Bias bias Cinta DEELA NOOR
Pak Tyqnue Azbynt
Ingin lepas dari keruwetan tugas kantor yang menyandra otakku, memilih ngopi di Orilla Cafe menjadi titiak sasarku. Di lantai atas tersaji mini garden yang sedikit menjadikan healing sukma. Sembari menyesap Raung Arabika Coffe yang menyela hisapan Wismilak rokokku. Tenang dan sedikit melegakan.
This is me time. Bermaksud mencari file lagu dan foto-foto di laptop yang bisa dijadikan modeblat lukisan, kutemukan foto Si rambut panjang Deela Noor, mantas mahasiswiku dulu. Seorang gadis yang dulu pernah menyekap dirinya berhari-hari di kamar, tanpa minum tanpa makan gegara ingin melepaskan pertunangan dengan mantannya. Cerita itu sempat kudengar dari mulut manisnya. Entah kini dia di mana dan berprofesi apa aku tak pernah tahu. By the way, file lama tentang mahasiswi jurusan arsitek itu bukan target yang akan kulukis. Tapi dari balik cerita waktu remajanya justru menjadi titik telisik lain tuk kujadikan cerita novelku. Memang banyak mahasiswi kujadikan sebagai objek lukisan atau inspirasi cerita. And Finally kutemukan tokohnya.

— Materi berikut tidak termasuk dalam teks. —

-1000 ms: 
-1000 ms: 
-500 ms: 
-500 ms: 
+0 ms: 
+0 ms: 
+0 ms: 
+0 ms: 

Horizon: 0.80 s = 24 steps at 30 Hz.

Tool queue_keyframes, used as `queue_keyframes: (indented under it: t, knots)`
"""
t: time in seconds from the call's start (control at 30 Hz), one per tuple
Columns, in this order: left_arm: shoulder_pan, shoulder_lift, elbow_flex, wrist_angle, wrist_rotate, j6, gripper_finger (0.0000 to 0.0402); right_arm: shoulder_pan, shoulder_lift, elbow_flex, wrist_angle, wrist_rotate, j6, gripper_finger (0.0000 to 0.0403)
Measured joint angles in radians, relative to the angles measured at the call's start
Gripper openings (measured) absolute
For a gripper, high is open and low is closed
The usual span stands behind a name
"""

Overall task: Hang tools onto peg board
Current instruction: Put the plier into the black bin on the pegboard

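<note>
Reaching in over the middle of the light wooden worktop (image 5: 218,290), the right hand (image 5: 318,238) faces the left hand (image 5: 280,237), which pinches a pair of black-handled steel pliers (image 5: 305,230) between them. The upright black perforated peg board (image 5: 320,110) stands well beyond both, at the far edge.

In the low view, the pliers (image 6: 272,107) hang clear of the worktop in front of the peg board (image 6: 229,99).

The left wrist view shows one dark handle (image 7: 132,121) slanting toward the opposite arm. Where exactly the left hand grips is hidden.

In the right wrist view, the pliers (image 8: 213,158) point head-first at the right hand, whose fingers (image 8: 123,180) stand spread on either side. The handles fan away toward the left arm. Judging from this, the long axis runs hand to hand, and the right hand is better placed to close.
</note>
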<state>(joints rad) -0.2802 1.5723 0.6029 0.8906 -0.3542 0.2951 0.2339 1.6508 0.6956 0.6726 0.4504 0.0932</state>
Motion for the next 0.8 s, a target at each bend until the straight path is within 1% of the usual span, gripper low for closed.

Dengan sketchbook tangan kirinya seorang wanita mojok di sebelah Musala lantai atas dekatku sedang nyantai. Tak tampak wajanya karena gerai rambut panjang menutupinya. Aku tak peduli. Lagu-lagu country rupanya melenakanku, antara tertidur dan sadar aku dikejutkan oleh sapaan manis " Bapak masih melukis kan, ayo dong lukiskan wajahku, ini kebetulan aku bawa buku gambar sket bestek bangunan yang masih ada yang kosong". Sekonyong-konyong saja aku kaget dan sadar ternyata orang yang hendak kujadikan ide cerita malah muncul tetiba di sampingku. Rupanya si rambut panjang itu, yang di dekat Musala tadi. Dia ceritakan banyak hal tentangnya, mulai hal yang umum hingga hal yang teramat privacy. Cinta pertamanya yang gagal hingga kenekatannya yang nyaris membahayaka dirinya. Kini ia heandak healing, ngafe, dan menghayal lepas, eh malah ketemu aku. Sebagai mantan dosennya aku tetap menjaga image, agar tetap berwibawa. Kenekatannya tetap saja dia lakukan, bersanda di bahu kiriku, sembari memainkan pulpen pilot warna merah dia bercerita dan bermanja padaku. " Pak tolong jangan protes, biarkan aku melepas semua keruwetan beban kerja, ijinkan aku bermanja pada dosenku yang sering menyindiku dulu". Kugamit tangannya sembari kebelai rambut panjangnya. " This is me time, kataku, boleh aku cium keningmu, mahasiswiku yang dulu 'nakal' itu?". Dia no coment tapi menarik leherku sebagi pertanda kalau dia tak keberatan. Dan dari peristiwa itu kini kami masih menyinambungkan bias bias cinta kami. Entah sampai kapan harus berlabuh di pelaminan, bukankah kami sama-sama sebagai manusia jomblo. Deela I like that moment.